June 21st, 2012
Okay, so we’ve been to MoCCA Fest, Asbury Comic Con and Wizard Philly — all completely different.
MoCCA Fest 2012 came and went so fast I never got a chance to take any pictures. Judie snapped this one of comics ace report Heidi MacDonald of The Comics Beat, a plump, long-haired version of me, and the always entertaining Shannon Wheeler of Too Much Coffee Man and The New Yorker Magazine fame. It was long couple of weeks, doing Boston Con, working on the MoCCAFEST.org site up until the last few days (I’m a volunteer), and then jamming everything into the car again and heading in NYC for the weekend. We had a great dinner with Rick Parker and Jim Salicrup (sorry, no pictures while we’re eating), and that’s all I can remember. All a blur. So when Heidi invited us to join Fred Van Lente, Ben McCool, Brian Heater, Torsten Adair, and old pal Shannon Wheeler, I was ready to kick back for an after the con pint. I can’t remember the last time I laughed so much and so hard. Shannon does that too me. What a great way to end a con.
Then on May 12, Rob Bruce and I threw our own con — Asbury Park Comic Con. It was probably one of the oddest venues for a con: the rock club The Asbury Lanes, which is actually a bowling alley built in 1963 and looks like a time machine.
We had special guest Evan Dorkin (pictured above), Sarah Dyer, Jamal Igle, Steve Mannion, Danny Hellman, Fred Van Lente, Ryan Dunlavey, Charles Soule, the pictures are on a disk somewhere — thanks Dad for taking those shots.
Here’s a few by Dan Mozgai: Good shot off exhibitors and fans having a great time at the first Asbury Park Comic Convention.
And just as the con was beginning, the venue, The Asbury Lanes was getting a facelift after hurricane winds at the beach mangled the iconic sign.
April 23rd, 2012
The crowd at Boston Comic Con this past weekend was epic! Here the patient fans are waiting to enter Saturday morning at the Hynes Auditorium. What a great crowd — I had so much fun, so many laughs and met so many new people and caught up with old friends. Ran into Pete Bagge, Bernie Wrightson, Jamal Igel, Steph Buscema, Bob Polio of New England Comics, Cliff Chiang, Paul Litch of CGC, Jim Calafiore, Mark McKenna, Bob Schreck and many others.

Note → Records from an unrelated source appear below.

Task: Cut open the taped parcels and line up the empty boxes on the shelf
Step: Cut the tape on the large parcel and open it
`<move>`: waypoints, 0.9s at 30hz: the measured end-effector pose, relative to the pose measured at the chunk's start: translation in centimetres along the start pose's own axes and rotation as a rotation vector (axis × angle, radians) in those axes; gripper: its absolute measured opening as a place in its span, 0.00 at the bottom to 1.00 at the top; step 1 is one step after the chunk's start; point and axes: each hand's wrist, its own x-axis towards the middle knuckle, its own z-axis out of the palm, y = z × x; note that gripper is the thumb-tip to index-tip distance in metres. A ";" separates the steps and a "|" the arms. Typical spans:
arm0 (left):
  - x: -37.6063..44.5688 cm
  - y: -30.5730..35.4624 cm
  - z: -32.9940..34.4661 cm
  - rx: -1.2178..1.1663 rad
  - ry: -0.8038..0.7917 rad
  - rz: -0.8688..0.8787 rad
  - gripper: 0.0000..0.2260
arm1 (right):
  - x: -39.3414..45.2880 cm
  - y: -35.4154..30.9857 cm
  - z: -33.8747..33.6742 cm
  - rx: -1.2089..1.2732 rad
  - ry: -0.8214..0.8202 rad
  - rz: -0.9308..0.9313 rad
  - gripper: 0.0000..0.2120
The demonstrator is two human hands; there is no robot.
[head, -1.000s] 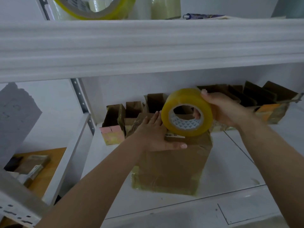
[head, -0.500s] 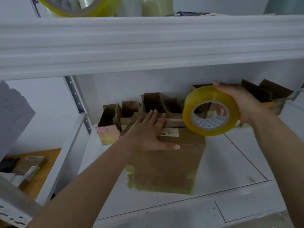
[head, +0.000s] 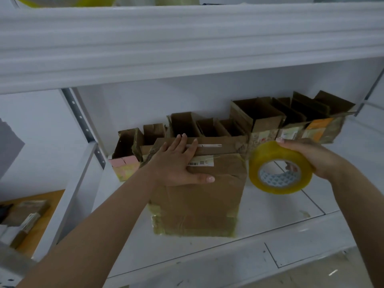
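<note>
A brown cardboard parcel (head: 203, 196) with taped lower corners and a barcode label stands on the white shelf (head: 270, 217). My left hand (head: 176, 163) lies flat on its top, fingers straight over the flap. My right hand (head: 311, 156) grips a yellow roll of packing tape (head: 278, 167) just right of the parcel, low over the shelf. Behind them, several opened empty boxes (head: 259, 119) stand in a row along the back wall.
The upper shelf's thick white edge (head: 187, 42) overhangs close above, with tape rolls on top. A perforated metal upright (head: 83, 125) stands at the left. Lower left, small packages (head: 25, 215) lie on a wooden surface.
My right hand has carried the tape roll from over the parcel's top to the right and down, beside the parcel. My left hand stays pressed on the parcel.
</note>
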 end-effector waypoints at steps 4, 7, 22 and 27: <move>-0.2 0.2 -0.3 0.000 -0.017 -0.001 0.52 | 0.1 2.1 0.8 0.061 -0.051 0.034 0.22; -0.6 0.8 -1.5 -0.058 -0.037 -0.028 0.52 | 0.1 2.7 0.9 0.083 -0.060 0.038 0.23; 0.8 7.0 0.1 0.021 0.110 0.261 0.36 | -0.6 2.7 1.7 0.065 -0.119 0.000 0.25; 0.0 4.4 -1.0 -0.175 0.091 0.376 0.37 | -1.5 2.2 2.6 0.052 -0.209 0.022 0.21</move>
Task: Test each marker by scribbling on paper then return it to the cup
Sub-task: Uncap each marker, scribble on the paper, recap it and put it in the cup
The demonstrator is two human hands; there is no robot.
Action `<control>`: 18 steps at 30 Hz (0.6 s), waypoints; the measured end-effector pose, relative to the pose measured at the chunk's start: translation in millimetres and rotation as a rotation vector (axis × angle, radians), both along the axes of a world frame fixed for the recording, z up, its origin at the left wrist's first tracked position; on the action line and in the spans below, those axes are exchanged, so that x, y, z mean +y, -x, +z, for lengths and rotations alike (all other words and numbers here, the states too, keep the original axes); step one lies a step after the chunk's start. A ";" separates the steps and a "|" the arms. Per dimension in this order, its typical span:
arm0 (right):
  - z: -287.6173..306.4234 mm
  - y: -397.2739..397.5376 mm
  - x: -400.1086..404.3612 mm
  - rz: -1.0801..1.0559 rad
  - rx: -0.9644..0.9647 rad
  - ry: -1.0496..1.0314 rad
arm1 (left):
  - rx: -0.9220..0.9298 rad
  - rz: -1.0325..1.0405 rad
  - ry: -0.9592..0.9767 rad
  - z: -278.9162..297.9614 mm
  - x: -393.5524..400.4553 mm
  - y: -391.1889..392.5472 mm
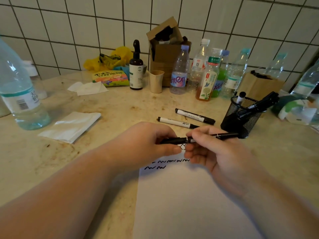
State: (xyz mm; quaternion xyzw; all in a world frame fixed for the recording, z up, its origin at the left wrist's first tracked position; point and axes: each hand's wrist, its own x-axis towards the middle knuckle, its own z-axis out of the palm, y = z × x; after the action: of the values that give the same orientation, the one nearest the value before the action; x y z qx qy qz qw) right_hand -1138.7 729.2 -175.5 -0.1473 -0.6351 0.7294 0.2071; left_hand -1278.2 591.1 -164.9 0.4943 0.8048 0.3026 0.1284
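Observation:
A thin black marker lies level between both hands above the top edge of the white paper. My left hand grips its left end, likely the cap, and my right hand grips the barrel. Black zigzag scribbles run across the top of the paper. Two white-barrelled markers lie on the counter just beyond my hands. The black mesh cup stands at the right with a few markers in it.
Several plastic bottles, a brown pump bottle, a paper cup and cardboard boxes line the tiled wall. A large water bottle stands far left, with folded tissues beside it.

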 end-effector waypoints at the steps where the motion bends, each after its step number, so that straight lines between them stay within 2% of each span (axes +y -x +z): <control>1: 0.4 0.2 -1.5 0.001 0.004 0.011 | -0.015 -0.004 -0.021 0.1 0.1 -0.2; 8: 2.1 5.6 -0.7 -0.085 -0.037 0.096 | 0.001 0.012 -0.111 1.9 -0.9 -4.4; 13: 3.2 2.7 2.7 -0.084 -0.045 0.069 | 0.004 -0.055 -0.006 7.9 -2.2 -6.3; 18: 0.2 -0.3 -0.2 -0.039 0.057 -0.078 | -0.143 -0.194 0.095 13.3 -8.0 -0.5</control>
State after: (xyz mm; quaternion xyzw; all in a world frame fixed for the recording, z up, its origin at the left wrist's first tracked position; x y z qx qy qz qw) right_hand -1138.4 729.0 -175.3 -0.1305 -0.6540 0.7037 0.2449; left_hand -1277.6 583.1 -151.6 0.5404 0.7554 0.2847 0.2375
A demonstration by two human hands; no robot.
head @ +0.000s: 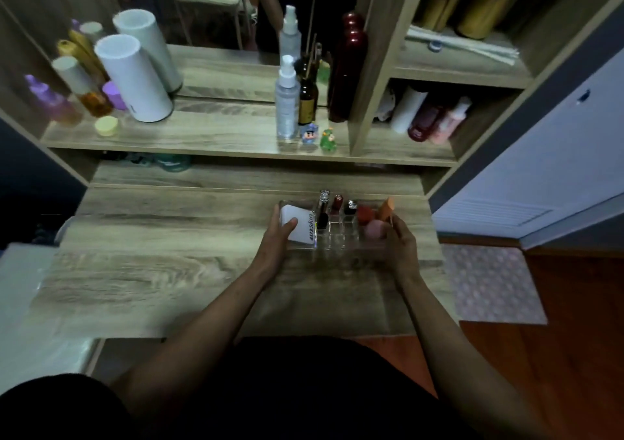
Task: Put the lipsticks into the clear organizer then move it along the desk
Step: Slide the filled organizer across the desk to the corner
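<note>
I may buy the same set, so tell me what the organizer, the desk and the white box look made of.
Organizer: clear hard plastic, probably acrylic; the desk shows through its walls.
Desk: wood-grain, matte; likely laminate, can't confirm.
White box: smooth printed card, apparently.

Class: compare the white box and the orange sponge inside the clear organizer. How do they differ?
The white box is square-edged with printed lettering; the orange sponge is tapered and plain. The box fills the organizer's left end by the left hand; the sponge stands at the right end by the right hand. Both rise above its rim.
</note>
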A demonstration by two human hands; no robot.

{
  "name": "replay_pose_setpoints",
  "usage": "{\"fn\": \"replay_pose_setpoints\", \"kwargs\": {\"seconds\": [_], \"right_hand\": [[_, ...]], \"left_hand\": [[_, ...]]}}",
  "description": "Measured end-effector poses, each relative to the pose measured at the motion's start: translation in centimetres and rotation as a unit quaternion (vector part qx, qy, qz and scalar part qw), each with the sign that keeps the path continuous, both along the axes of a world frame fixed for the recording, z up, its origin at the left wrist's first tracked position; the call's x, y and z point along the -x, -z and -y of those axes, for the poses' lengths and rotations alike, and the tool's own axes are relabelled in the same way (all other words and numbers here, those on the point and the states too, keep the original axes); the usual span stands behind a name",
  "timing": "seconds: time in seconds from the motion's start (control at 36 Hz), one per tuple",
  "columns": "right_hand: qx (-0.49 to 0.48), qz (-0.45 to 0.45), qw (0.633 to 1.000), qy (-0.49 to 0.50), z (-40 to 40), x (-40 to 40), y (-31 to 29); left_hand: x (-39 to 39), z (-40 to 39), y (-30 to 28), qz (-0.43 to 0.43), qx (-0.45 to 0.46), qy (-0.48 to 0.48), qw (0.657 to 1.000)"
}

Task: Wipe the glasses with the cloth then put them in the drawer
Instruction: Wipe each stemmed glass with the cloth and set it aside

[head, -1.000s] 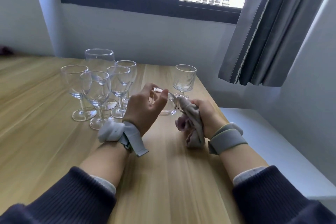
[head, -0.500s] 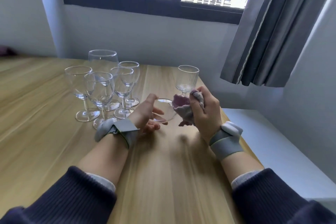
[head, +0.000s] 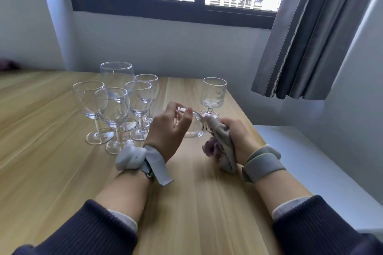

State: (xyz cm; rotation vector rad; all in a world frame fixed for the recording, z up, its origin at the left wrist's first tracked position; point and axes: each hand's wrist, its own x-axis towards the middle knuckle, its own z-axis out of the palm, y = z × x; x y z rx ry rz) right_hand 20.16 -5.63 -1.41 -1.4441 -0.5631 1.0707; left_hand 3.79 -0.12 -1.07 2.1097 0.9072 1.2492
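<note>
At frame centre the left hand [head: 169,130] pinches the glass [head: 196,128] by its foot while the right hand [head: 238,136] grips the cloth [head: 220,141] against its bowl; best to turn it gently, pressing lightly.

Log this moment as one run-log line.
step: wiping | left hand: holds glass | right hand: grips cloth against glass | table: six glasses standing | drawer: unseen

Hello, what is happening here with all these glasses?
A person is wiping a glass. The left hand holds it tipped on its side above the table, and the right hand grips the cloth against it. Five stemmed glasses and a ribbed glass stand behind.
</note>
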Motion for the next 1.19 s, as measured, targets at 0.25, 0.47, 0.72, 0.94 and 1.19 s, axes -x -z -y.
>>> {"fn": "replay_pose_setpoints", "kwargs": {"seconds": [0.25,0.47,0.72,0.94,1.19], "right_hand": [[-0.073,0.152,0.985,0.036,0.1,0.6,-0.3],[-0.255,0.465,0.841,0.107,1.6,0.9,-0.4],[-0.335,0.481,0.807,0.070,2.1,0.7,-0.6],[-0.095,0.187,0.977,0.044,1.2,0.2,-1.6],[-0.031,-0.022,0.999,-0.012,1.2,0.4,-1.3]], "left_hand": [[-0.1,-0.6,0.1,0.023,0.019,0.014,0.999],[-1.2,-1.2,0.7,0.083,0.356,0.061,0.929],[-1.0,-0.9,-0.1,0.046,0.461,0.077,0.883],[-0.9,-0.4,0.2,0.062,0.159,0.043,0.984],[-0.3,-0.4,0.1,-0.011,-0.046,0.001,0.999]]}}
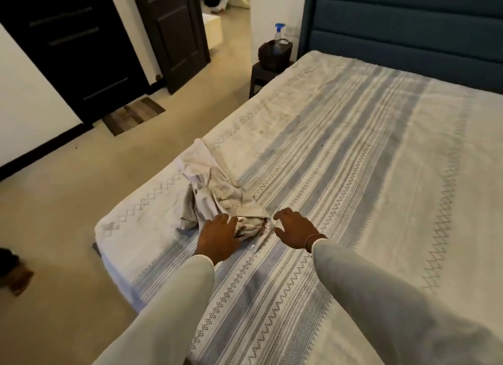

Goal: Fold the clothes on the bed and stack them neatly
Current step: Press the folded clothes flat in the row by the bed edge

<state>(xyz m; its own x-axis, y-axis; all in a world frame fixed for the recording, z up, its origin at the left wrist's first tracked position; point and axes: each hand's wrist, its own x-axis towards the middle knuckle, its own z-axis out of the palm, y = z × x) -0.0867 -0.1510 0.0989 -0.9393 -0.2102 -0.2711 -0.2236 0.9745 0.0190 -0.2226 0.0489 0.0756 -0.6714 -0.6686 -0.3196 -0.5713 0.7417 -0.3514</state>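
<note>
Head view: crumpled shirt (215, 193) lies near bed (367, 152) corner. Your left hand (217, 235) rests on its near end, fingers straight. Your right hand (295, 228) hovers just beside it, fingers spread, holding nothing.

- Left sleeve (163, 307) — long, pale grey-white cloth, plain and unmarked, ending in a simple cuff at the wrist.
- Right sleeve (381, 291) — same pale cloth, long, softly creased, with a darker shaded fold near the lower frame edge.
- Left hand (217, 238) — bare; no ring or band visible.
- Right hand (294, 227) — bare.
- Bracelet (313, 238) — thin, beaded, worn on the right wrist just beyond the cuff; its finer detail too small to tell.
</note>
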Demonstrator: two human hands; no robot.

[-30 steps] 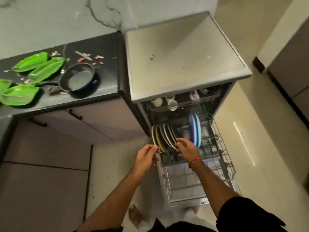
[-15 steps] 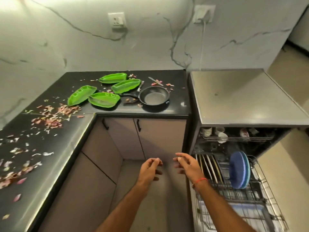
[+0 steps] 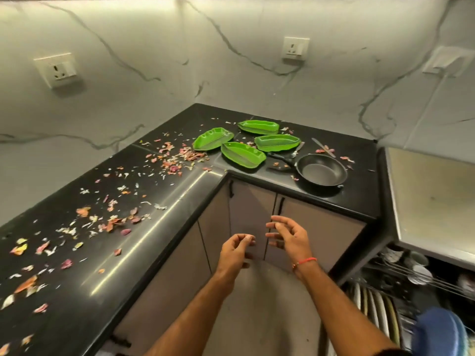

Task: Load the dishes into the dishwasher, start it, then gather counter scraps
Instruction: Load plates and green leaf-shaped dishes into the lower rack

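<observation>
Several green leaf-shaped plates [image 3: 243,154] lie on the black L-shaped counter [image 3: 164,214] near its far corner. A black frying pan [image 3: 320,170] sits to their right, with a knife [image 3: 323,147] behind it. Pink and white scraps [image 3: 113,222] are scattered along the counter's left arm. The open dishwasher [image 3: 421,286] is at the lower right, its rack holding upright plates [image 3: 370,304] and a blue plate [image 3: 439,332]. My left hand [image 3: 235,251] and my right hand [image 3: 289,238] hover empty in front of the cabinet doors, fingers loosely curled, below the counter edge.
Grey cabinet doors [image 3: 252,217] with black handles stand under the counter. The dishwasher's steel top [image 3: 434,199] lies to the right of the pan. Wall sockets [image 3: 295,48] sit on the marble backsplash. Cups [image 3: 419,272] hang in the upper rack.
My hands left the plates in the lower rack and rose empty toward the counter. My view swung up and left from the dishwasher to the counter corner.
</observation>
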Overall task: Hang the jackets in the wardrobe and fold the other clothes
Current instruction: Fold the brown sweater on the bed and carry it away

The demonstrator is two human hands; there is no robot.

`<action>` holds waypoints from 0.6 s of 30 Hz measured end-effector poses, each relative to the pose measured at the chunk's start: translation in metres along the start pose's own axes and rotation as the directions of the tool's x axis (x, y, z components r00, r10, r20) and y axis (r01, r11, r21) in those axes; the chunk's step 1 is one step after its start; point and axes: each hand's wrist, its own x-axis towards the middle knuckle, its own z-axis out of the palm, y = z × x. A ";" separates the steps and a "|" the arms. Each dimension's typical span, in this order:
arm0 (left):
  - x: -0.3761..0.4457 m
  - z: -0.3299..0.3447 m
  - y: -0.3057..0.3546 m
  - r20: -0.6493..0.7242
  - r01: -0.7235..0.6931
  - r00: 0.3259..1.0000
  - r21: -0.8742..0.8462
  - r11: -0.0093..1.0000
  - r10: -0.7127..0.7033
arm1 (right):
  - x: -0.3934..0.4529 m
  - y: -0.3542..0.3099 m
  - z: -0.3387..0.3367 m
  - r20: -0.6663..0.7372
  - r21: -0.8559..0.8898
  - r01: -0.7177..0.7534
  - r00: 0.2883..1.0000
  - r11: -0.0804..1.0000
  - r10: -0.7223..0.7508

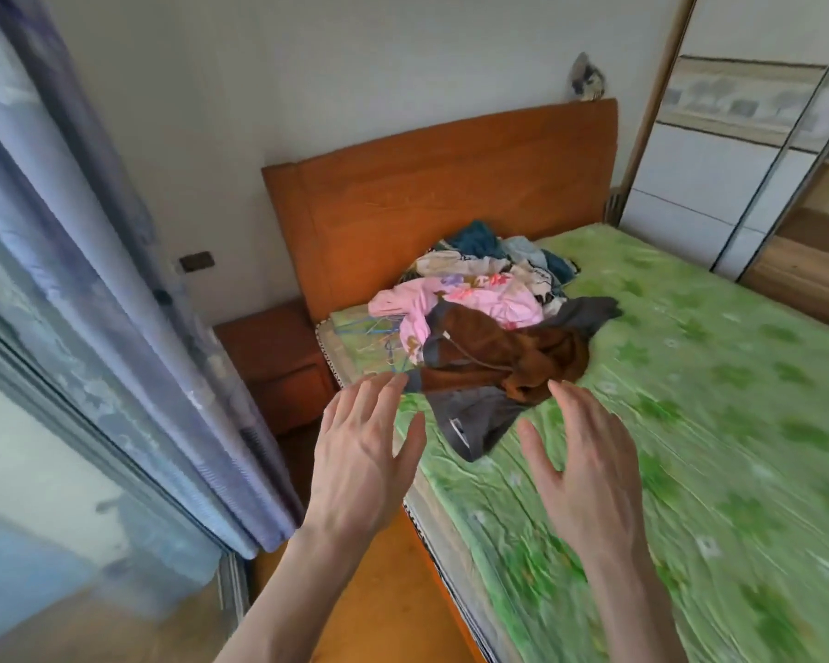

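Item: clothes pile (489,299) lying on bed (690,423) near headboard (441,184), brown jacket (498,356) nearest. I am holding 2 hands, left hand (360,466) and right hand (589,476), fingers spread, gripping nothing, hovering at the mattress's left edge. Wardrobe (757,184) standing right.

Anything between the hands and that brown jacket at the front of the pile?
Nothing visible. The brown jacket lies on top at the near edge of the clothes pile, with the left hand and right hand open just short of it. Only bare green bedspread lies between.
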 end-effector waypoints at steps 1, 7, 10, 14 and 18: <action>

The debut of the Rat Bastard SMALL DOSES issue 1 went better than I imagined. Fans of the old books as well as new fans made me very optimistic about the future of creator owned titles and self-publishing.
A crowd of young guys descended on the Crucial Comics booth and snapped up T-shirts, stickers and comics, then brought more friends. They had so many questions — it was great fun, I dug their enthusiasm for Rat Bastard.
February 24th, 2012
I went up to MoCCA NY last night with Judie and Rob Bruce to hear some stories of Al Jaffee about his career and inspirations. At 91 years old, Jaffee is still one of the funniest humans on the face of the Earth. He told us how he came up with his famed Mad Magazine “Fold-In”, which was the opposite of a fold-out, which was popular in better magazines like National Geographic and Popular Science. He told stories of Hugh Hefner putting him and Will Elder in a room at the Algononquin Hotel to meet a deadline on a “Little Annie Fanny” comic for Playboy, only to find the obsessive Elder removing Jaffee’s work to constantly improve the already late artwork.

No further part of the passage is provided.